Sevgili away, dediğim gibi o zamanlar alkol, siagara eşliğinde gece hayatına bırakmıştım kendimi ki normalde gece hayatını sevmem. Eğlendiğimi sanıyordum fakat her eğlencenin ardından çöküş ve mutsuzluk anları oluyordu. Her gün "off sıkıldım böyle yaşamaktan" derken akşam yine barlar sokağının yolunu tutuyordum

Birkaç aylık bir süreç bu. Kişiliğim, ilkelerim ve isteklerimle uyuşmayan bu durum kendime kızmama sebep oluyordu ve sanırım böyle yaşamaya devam etmemin sebebi bir nevi kendimi cezalandırmaktı.Kendime kızdıkça suçluluk duygusu da artıyordu. Kısır döngü yani. Geçmişten gelen suçluluk duygularının bunda çok etkili olduğunu düşünüyorum.
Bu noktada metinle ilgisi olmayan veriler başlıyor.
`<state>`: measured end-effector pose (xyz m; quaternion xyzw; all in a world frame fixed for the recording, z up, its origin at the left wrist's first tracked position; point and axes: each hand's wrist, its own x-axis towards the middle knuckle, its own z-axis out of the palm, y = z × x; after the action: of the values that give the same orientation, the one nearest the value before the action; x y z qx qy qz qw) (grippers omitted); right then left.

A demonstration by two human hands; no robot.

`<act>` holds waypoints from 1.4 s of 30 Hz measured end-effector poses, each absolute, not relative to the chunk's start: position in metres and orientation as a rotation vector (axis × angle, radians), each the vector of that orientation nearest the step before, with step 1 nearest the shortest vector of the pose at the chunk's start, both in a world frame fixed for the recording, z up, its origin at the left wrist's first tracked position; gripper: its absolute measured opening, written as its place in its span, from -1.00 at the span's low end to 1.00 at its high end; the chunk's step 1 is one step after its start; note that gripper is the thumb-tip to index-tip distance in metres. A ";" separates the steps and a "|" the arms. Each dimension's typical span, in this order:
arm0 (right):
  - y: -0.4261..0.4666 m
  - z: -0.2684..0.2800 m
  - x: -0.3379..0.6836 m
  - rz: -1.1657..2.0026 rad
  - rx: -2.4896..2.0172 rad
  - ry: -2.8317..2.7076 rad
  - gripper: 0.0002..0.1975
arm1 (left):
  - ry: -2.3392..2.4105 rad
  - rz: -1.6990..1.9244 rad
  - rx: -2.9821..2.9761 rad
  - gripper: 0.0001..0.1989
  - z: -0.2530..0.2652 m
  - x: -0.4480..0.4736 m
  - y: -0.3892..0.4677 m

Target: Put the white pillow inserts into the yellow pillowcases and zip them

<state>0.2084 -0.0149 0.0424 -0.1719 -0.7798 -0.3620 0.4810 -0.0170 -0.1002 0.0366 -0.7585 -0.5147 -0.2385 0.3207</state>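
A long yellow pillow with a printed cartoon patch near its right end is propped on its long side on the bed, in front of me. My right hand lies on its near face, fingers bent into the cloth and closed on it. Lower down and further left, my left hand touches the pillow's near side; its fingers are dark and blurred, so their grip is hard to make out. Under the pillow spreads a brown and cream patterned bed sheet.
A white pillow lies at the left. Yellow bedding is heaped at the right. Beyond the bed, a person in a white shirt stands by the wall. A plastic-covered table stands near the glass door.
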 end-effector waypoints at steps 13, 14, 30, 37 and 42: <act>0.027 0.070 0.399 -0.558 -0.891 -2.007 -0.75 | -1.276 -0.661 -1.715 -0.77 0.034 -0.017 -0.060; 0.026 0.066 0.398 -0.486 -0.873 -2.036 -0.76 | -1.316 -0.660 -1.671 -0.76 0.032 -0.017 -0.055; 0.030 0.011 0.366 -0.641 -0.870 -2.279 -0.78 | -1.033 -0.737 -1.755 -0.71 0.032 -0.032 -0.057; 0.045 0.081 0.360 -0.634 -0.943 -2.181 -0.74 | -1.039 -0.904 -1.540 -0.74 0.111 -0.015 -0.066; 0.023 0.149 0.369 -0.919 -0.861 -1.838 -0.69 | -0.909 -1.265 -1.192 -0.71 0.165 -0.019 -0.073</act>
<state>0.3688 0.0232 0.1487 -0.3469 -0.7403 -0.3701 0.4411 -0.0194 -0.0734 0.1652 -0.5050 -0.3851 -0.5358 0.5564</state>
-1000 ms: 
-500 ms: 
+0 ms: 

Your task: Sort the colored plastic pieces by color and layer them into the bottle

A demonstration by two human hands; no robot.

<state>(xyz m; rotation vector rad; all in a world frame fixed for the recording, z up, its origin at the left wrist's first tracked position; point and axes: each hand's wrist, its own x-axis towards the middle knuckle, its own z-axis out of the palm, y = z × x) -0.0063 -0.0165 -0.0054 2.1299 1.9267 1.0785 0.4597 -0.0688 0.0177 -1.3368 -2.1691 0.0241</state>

Bir yandan herşeyin en iyisini hakettiğinizi düşünürken suçluluk duyguları bile bile hata yaptırır bizlere. Kötü giden bir ilişkinin sonunda çoğumuz " başından beri yanlış insan olduğunu bile bile başladım bu ilişkiye" deriz. ( en azından ben öyleydim) Bu yanlış insanları seçmemdeki ustalığımın

sebeplerini iredeledim içime dönüp ve kendimce buldum.Sebebi bulduktan sonra kendini affetmeyi başarabilirsen sorun düzeliyor zaten. Bu süreçte yaşadıklarım beni ben yapan şeylerdi ve onları kabullendim. Bu bir adımdı. Görüşmek istemediğim insanları çevremden uzaklaştırdım, mazbut hayatıma geri döndüm, daha çok okudum ( zaten okumayı hiç bırakmamıştım), tekrar eskisi gibi yalnızlığımı sevmeye başladım veee evren de çalışmalarına başladı
Nisancım eşim hiç tanımadığım biriydi. İmgelemeyi uykudan önce yapıyordum ve sonrasında o konuya çok da takılmıyordum. Çünkü oldum olası "doğru insan"la tanışacağıma derin bir inancım vardı. Kendimi iyi tanıdığım, önceliklerimi iyi bildiğim için imgemi oluşturmam zor olmadı. Tabii bu arada bazı isteklerimin saplantılı olduğunu gördüm ve onları listeden çıkardım. Mesela uzun boylu biri benim olmazsa olmazlarımdandı, onu beğenebileceğim biri olarak değiştirdim ve iyi ki değiştirmişim

Tanıştıktan bir yıl sonra evlendik ve 1,5 yıldır çok mutlu bir evliliğimiz var şükürler olsun.
Bir de bazen isteklerimiz tam olarak gerçekleşmez; o zaman da bizim için en iyisinin bu olduğunu düşünmek işe yarıyor. Marmaris'ten tayin istemiştim. İlk tercihim İzmir ikincisi İstanbul'du. İstanbul olduğu zaman ilk tercihim olmuş kadar sevindim. "Demek ki bizim için böylesi daha iyi "dedim. Şu an okulumu ve öğrencilerimi çok seviyorum. Nitekim eşimin askerliği de İstanbul'a çıkınca bir kez daha sevindim burda yaşadığım için...
İşte böyle kızlar, umarım işinize yarar deneyimlerim. Sevgiler...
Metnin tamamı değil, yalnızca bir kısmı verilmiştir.